Topics in Programming Languages: Automated Testing, Bug Detection, and Program Analysis

Topics in Programming Languages: Automated Testing, Bug Detection, and Program Analysis

CPSC 539L, Winter Term 1 2022, Instructor: Caroline Lemieux (clemieux@cs.ubc.ca)

Mon/Wed 10:30AM-12:00PM, DMP 101, UBC course page


(05/27) This webpage is under construction; syllabus and grading scheme are subject to change.

Course description

Software bugs remain pervasive in modern software systems. As software becomes increasingly intertwined in all aspects of our lives, the consequences of these bugs become increasingly severe. For instance, since the mid 2010s, several important security vulnerabilities have emerged from basic correctness bugs in software (e.g. Heartbleed, Cloudbleed, Shellshock ). Though not all bugs cause important security vulnerabilities, their overall cost remains high: one estimate puts the cost of dealing with software failures and defects in the United States alone in 2018 at nearly USD$1,540,000,000---the worldwide impact of these defects is even more severe.

While human-written tests are a prevailing method for assuring the quality of software in practice, they are still subject to human error, and allowing bugs to slip through the cracks that the human tester did not consider. This class will explore topics in the field of automated testing, which aims, at a high-level, to reduce the developer burden in discovering bugs and writing test cases. Recent advances in this field leverage static and dynamic information from the program under test in order to effectively explore the space of behaviors of the program under test, enabling the quick discovery of potentially severe security bugs.

Course-level learning goals

The course will provide an opportunity for participants to:
  • Become familiar with key techniques used in automated testing tools (including concolic execution, coverage-guided fuzz testing, search-based algorithms);
  • Critically evaluate research papers in the field of program testing and analysis;
  • Program automated testing tools in Python;
  • Design and conduct experimental evaluation of a program testing or analysis tool.

Format

This is a seminar-style class, which is primarily driven by in-class discussion of papers (1-2 per class).
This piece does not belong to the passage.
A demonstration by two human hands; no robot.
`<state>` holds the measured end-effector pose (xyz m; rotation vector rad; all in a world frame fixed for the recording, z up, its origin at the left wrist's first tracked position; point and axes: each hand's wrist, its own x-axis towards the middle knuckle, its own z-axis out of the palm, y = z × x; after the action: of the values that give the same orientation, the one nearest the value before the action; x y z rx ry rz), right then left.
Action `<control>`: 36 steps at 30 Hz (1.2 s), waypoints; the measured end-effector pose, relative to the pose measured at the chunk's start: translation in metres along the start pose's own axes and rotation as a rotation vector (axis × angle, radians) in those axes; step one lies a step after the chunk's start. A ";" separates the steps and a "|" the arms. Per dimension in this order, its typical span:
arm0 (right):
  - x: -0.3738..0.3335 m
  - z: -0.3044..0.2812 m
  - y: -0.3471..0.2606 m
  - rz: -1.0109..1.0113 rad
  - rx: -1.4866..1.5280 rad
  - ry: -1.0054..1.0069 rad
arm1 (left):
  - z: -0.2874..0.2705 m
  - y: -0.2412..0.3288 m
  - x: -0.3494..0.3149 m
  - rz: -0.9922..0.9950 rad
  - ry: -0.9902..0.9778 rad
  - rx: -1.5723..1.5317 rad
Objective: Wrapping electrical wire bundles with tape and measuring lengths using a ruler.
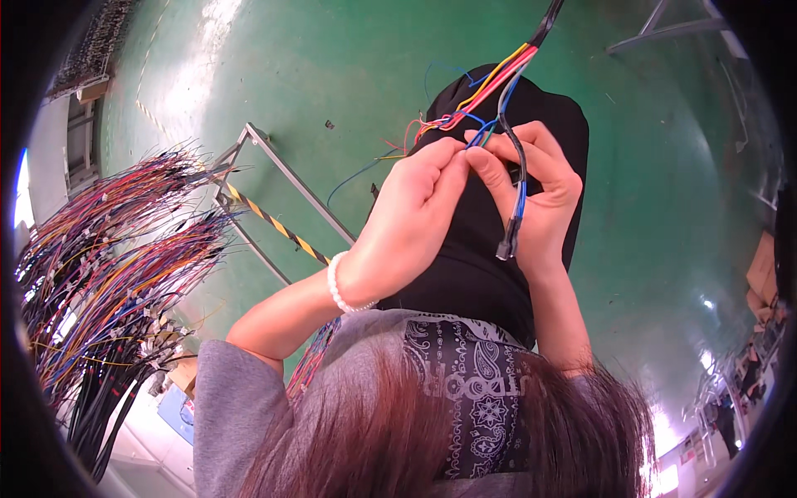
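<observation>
A wire harness (508,76) comes down from the top of the view, its black sheath splitting into red, pink, yellow, blue and grey wires over my dark-clad lap. My left hand (419,203) is closed, thumb and forefinger pinching blue wires from the bundle. Close against it, my right hand (535,178) pinches the same blue wires between thumb and fingertips. A black-sleeved branch hangs over the right hand and ends in a black connector (508,239). Loose red, yellow and blue wire ends stick out left of the bundle. The exact pinch point is partly hidden by my fingers.
Large bundles of coloured wires (124,249) hang at the left on a metal frame (286,178) marked with yellow-black tape (274,222). The floor (332,75) is green. Cardboard boxes (762,270) stand at the far right, and a grey metal bar (672,31) at the top right.
</observation>
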<state>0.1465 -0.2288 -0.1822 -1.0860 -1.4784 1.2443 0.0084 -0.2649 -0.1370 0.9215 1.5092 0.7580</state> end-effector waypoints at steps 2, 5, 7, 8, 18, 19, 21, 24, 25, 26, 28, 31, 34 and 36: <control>0.005 -0.002 -0.006 0.060 0.057 -0.031 | 0.008 -0.006 -0.002 0.139 0.063 -0.018; 0.011 -0.018 0.003 0.086 0.014 -0.226 | 0.004 -0.007 -0.005 0.249 0.086 0.022; 0.008 -0.021 0.011 0.279 0.400 -0.383 | -0.007 -0.003 -0.006 0.217 0.047 0.080; 0.004 -0.025 0.013 0.441 0.532 -0.454 | -0.012 0.002 -0.005 0.179 -0.008 0.092; 0.035 -0.018 0.024 0.658 0.813 -0.679 | -0.028 0.033 0.000 -0.264 -0.229 -0.276; 0.038 -0.020 0.024 0.629 0.798 -0.667 | -0.028 0.036 -0.001 -0.317 -0.236 -0.301; 0.043 -0.021 0.018 0.667 0.744 -0.700 | -0.030 0.034 0.000 -0.310 -0.243 -0.291; 0.043 -0.019 0.014 0.556 0.657 -0.635 | -0.031 0.030 0.001 -0.298 -0.256 -0.259; 0.042 -0.019 0.012 0.558 0.651 -0.615 | -0.032 0.027 0.000 -0.294 -0.258 -0.237; 0.041 -0.020 0.010 0.559 0.645 -0.595 | -0.031 0.025 0.000 -0.295 -0.257 -0.239; 0.039 -0.021 0.008 0.556 0.631 -0.592 | -0.030 0.022 0.000 -0.195 -0.238 -0.160; 0.037 -0.024 0.005 0.570 0.607 -0.578 | -0.028 0.021 0.000 -0.112 -0.200 -0.045; 0.035 -0.028 -0.003 0.596 0.612 -0.563 | -0.025 0.024 -0.001 -0.071 -0.182 0.021; 0.030 -0.029 -0.009 0.602 0.628 -0.561 | -0.023 0.014 -0.002 0.029 -0.129 0.139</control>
<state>0.1677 -0.1943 -0.1678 -0.7880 -1.0030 2.3897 -0.0123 -0.2587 -0.1206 1.0780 1.4510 0.6087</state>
Each student is expected to submit an evaluation of the paper(s) being discussed in the class ahead of the class in which it is discussed. Each student will also serve as discussion lead for 1-2 papers, depending on class enrolment; the discussion lead will read through other student's responses and prepare questions to start the discussion.

In addition to readings, there will be one or two programming assignments, which will give you the opportunity to implement and evaluate some of the test generation algorithms we will explore in papers.
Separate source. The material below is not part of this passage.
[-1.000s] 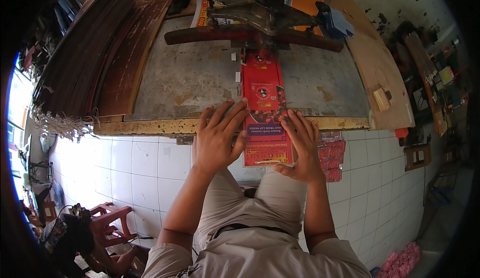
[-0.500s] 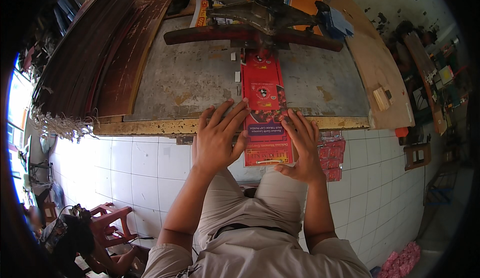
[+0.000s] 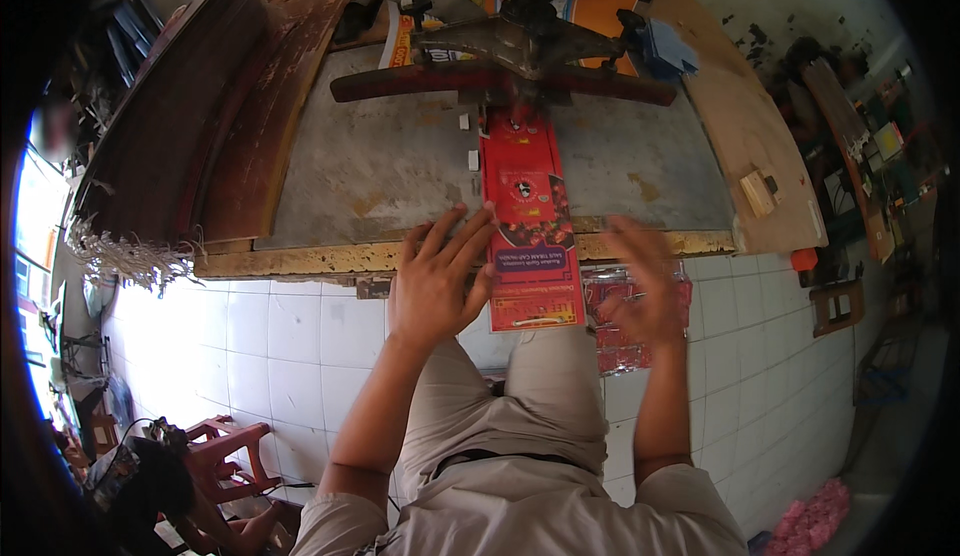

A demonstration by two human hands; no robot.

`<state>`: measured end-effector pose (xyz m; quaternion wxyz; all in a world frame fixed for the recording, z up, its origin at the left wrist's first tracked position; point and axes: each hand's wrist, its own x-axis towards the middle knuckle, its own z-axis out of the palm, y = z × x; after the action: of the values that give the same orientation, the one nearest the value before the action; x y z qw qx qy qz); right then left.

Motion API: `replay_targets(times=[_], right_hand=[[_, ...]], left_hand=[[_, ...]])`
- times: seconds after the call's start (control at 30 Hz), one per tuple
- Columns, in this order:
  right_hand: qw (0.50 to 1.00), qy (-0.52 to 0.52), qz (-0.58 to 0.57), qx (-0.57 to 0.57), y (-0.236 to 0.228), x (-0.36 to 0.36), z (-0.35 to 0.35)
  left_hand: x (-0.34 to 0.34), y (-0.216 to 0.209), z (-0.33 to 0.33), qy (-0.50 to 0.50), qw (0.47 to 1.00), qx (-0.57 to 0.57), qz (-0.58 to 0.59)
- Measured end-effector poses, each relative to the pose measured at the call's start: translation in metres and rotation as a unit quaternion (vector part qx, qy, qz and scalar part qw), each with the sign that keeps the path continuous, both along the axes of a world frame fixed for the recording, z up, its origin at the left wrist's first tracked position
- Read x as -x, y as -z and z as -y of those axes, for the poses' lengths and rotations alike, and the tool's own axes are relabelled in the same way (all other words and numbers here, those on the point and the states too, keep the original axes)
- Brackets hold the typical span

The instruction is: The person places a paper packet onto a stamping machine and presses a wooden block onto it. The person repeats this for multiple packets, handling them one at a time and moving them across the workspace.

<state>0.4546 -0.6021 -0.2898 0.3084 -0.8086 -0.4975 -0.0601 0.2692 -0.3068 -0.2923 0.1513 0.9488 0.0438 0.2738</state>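
A long red printed card strip (image 3: 527, 161) lies on a grey worktop (image 3: 360, 146), its near end jutting past the table's front edge over my lap. My left hand (image 3: 440, 276) rests at that edge with fingers spread, the fingertips beside the strip's left side. Off to the right of the strip, apart from it, my right hand (image 3: 645, 286) is blurred by motion; its fingers look stretched out and nothing shows in them. The strip's far end runs under a dark metal press bar (image 3: 420, 83), where it is hidden.
Two small white blocks (image 3: 474, 161) sit left of the strip. Tall stacked brown sheets (image 3: 190, 106) stand on the left, and a wooden block (image 3: 758, 194) lies at right. Red plastic-wrapped packs (image 3: 612, 356) are below the table edge. Another person sits near a red stool (image 3: 225, 456).
My right hand has come away from the strip's right side and moved to the right. My left hand stays in place. The strip looks almost unmoved.
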Motion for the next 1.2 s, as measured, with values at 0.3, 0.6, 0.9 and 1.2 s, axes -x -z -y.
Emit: replay_targets(times=[0.3,0.6,0.9,1.2], right_hand=[[0.921,0.351,0.155,0.060,-0.025,-0.195,0.144],[0.951,0.279,0.106,-0.076,-0.023,-0.175,0.133],[0.996,0.029,0.055,-0.068,-0.028,-0.031,0.015],[0.978,0.158,0.079,-0.110,-0.041,-0.078,0.016]], left_hand=[[-0.004,0.006,0.004,-0.002,0.999,0.005,0.034],[-0.001,0.002,0.007,-0.019,0.999,0.006,0.036],[-0.004,0.006,0.007,-0.010,1.000,0.007,0.025],[-0.003,0.001,0.008,-0.009,1.000,0.012,0.026]])
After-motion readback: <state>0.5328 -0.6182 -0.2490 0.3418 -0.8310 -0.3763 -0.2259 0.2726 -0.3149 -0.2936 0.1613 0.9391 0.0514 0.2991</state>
The bulk of your course mark will come from an open-ended course project. The project can be conducted as part of a team. I will provide suggestions for a few potential projects early in the semester, or you can propose a project close to your interests that intersects with topics in debugging, program analysis, and testing. The project deliverables include an initial proposal, an in-class presentation of the work, and a final report summarizing what has been achieved.
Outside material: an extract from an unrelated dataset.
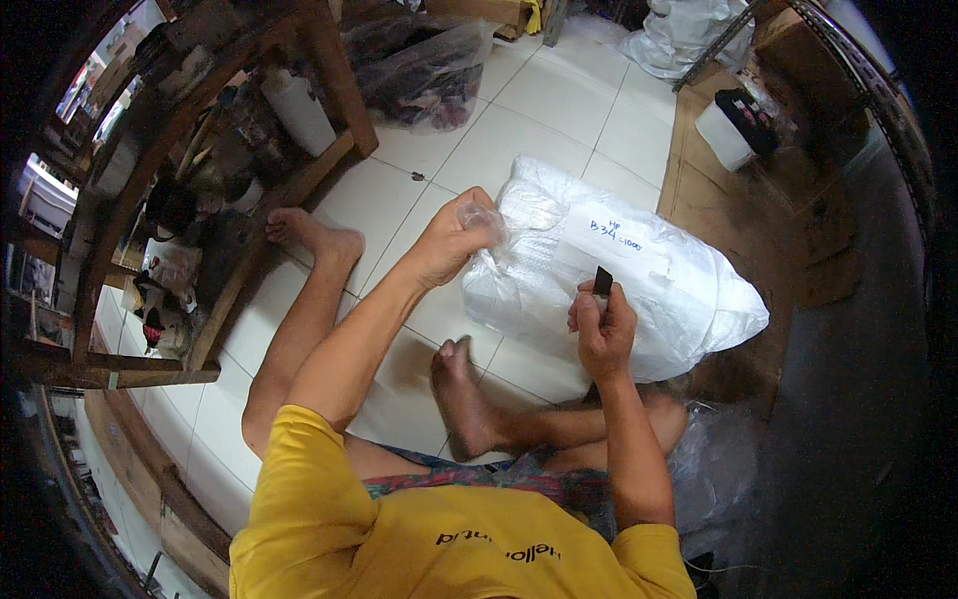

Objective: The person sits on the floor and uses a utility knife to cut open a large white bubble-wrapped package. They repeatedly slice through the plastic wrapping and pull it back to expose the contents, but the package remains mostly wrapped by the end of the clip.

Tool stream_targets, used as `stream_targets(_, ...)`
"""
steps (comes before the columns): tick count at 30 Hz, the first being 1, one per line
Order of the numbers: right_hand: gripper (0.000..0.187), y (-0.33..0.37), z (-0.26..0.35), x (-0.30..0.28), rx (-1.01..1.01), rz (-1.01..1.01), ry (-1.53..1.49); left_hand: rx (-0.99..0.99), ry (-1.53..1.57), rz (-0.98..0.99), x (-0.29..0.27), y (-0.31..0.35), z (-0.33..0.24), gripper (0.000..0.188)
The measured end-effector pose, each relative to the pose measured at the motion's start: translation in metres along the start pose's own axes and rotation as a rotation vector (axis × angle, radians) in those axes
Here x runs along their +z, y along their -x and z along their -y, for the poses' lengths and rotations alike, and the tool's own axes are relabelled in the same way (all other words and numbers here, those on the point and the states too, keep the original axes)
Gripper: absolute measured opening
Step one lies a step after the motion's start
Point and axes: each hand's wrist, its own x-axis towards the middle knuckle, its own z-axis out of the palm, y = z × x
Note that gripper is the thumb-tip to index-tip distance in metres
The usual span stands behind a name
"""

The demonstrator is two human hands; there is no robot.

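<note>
A bulky white woven sack lies on the tiled floor in front of me, with a white label bearing blue handwriting on its upper face. At the sack's left end my left hand is closed round crumpled clear plastic. Whether that plastic is still joined to the sack cannot be made out. Over the sack's near side, my right hand grips a small cutter, its dark flat blade pointing up and away from me. Most of the cutter's handle is hidden by the fingers.
My bare feet and legs flank the near floor. To the left stands a wooden shelf crammed with items. Flattened cardboard lies at the right, with a white box on it. Clear plastic bags sit at the back.
</note>
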Motion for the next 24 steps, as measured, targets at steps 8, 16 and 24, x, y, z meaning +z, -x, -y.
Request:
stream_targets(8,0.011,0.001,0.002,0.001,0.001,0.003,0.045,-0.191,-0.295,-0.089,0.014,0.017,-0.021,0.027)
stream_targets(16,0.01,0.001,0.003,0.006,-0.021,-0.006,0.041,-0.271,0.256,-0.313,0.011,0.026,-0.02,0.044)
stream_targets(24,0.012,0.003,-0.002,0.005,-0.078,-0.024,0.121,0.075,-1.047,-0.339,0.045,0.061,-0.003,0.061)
The scope of acceptable projects is broad; developing a new tool for testing in a particular domain, tweaking an existing algorithm, an extensive re-evaluation of an existing tool, or reimplementation of an algorithm in a new domain. The projects should involve an empirical experimental component. Feel free to set up a meeting with me prior to the inital proposal stage.

Schedule (Tentative)

Note: this section will be populated with an exact list of papers closer to the start of the semester.

Time permitting, we will cover the following topics:

  • Symbolic/Concolic Execution
  • Coverage-Guided Greybox Fuzzing
  • Property-Based Testing (a.k.a. Generator Based Fuzzing)
  • Test Suite Generation Techniques
  • Delta Debugging
  • Concurrency Testing
  • Input Structure Inference
  • Scalability of the above techniques

This course is loosely based off of Koushik Sen's 2016 offering of CS 294-15.